§ **Exercise details**
Somewhere below are a line with "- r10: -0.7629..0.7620" and a later line with "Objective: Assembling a". Output exactly those lines and all lines between them.

§ **Information provided**
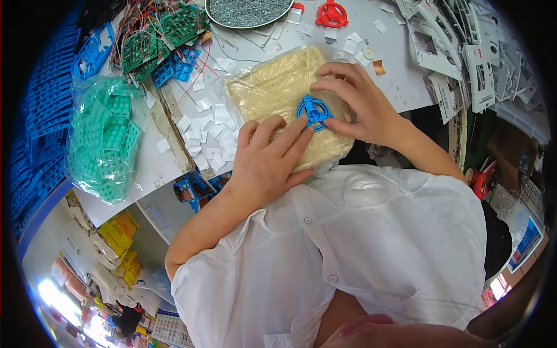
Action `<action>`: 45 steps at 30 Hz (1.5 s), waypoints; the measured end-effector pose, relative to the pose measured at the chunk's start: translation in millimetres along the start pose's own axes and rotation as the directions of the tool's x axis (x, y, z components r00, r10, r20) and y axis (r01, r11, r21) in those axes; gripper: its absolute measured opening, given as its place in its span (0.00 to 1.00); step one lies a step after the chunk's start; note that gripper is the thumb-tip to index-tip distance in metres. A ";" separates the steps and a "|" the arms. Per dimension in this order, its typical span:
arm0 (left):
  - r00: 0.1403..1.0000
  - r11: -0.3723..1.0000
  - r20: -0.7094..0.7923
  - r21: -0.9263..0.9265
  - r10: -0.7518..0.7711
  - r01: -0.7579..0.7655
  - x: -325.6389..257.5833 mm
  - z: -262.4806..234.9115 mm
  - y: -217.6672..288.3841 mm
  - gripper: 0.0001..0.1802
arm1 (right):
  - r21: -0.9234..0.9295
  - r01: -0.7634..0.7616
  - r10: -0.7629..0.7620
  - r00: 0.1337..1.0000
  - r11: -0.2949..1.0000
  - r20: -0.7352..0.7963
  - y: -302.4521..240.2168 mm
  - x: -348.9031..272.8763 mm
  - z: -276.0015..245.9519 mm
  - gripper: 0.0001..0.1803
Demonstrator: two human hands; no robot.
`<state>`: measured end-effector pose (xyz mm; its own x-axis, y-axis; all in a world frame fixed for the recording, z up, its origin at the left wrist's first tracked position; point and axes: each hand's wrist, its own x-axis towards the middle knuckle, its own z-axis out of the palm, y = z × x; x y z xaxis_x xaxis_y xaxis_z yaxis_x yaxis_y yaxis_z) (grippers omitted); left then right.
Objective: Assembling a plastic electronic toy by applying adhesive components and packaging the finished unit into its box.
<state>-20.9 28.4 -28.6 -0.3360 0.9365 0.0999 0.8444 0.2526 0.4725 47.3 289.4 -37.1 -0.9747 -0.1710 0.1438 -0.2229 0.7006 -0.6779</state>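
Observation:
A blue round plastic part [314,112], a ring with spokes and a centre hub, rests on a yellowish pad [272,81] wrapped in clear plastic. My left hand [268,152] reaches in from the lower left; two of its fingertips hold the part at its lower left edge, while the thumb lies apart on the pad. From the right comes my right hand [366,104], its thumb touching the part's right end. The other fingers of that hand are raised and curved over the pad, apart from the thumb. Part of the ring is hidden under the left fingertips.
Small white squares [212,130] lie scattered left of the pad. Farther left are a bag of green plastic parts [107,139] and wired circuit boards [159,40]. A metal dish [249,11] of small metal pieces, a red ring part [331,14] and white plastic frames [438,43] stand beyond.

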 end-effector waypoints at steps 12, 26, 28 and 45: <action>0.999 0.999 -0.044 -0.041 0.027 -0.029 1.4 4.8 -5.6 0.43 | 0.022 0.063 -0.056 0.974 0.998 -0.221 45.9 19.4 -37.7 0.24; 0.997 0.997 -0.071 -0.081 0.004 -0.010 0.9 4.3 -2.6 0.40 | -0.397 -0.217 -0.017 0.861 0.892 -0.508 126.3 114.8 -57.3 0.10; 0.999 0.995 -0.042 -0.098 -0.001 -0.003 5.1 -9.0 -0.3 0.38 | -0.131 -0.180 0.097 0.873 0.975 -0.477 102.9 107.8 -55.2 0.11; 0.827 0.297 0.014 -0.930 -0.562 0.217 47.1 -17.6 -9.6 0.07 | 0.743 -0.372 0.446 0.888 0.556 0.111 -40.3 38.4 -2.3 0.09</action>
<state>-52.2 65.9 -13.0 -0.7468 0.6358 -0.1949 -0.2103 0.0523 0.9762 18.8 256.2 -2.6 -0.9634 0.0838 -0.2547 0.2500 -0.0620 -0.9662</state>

§ **Your solution**
  - r10: -0.7629..0.7620
  - r00: 0.1337..1.0000
  - r11: -0.2949..1.0000
  - r20: -0.7352..0.7963
  - y: -302.4521..240.2168 mm
  - x: -348.9031..272.8763 mm
  - z: -276.0015..245.9519 mm
  - gripper: 0.0001..0.1803
Demonstrator: two human hands; no robot.
`<state>`: measured end-effector pose (xyz mm; its own x-axis, y-axis; all in a world frame fixed for the recording, z up, its origin at the left wrist's first tracked position; point and axes: each hand's wrist, its own x-axis towards the middle knuckle, its own z-axis out of the palm, y = z × x; x y z xaxis_x xaxis_y xaxis_z yaxis_x yaxis_y yaxis_z) (grippers omitted); left then right.
Objective: Assembling a plastic electronic toy by applying adhesive components and packaging the finished unit into its box.

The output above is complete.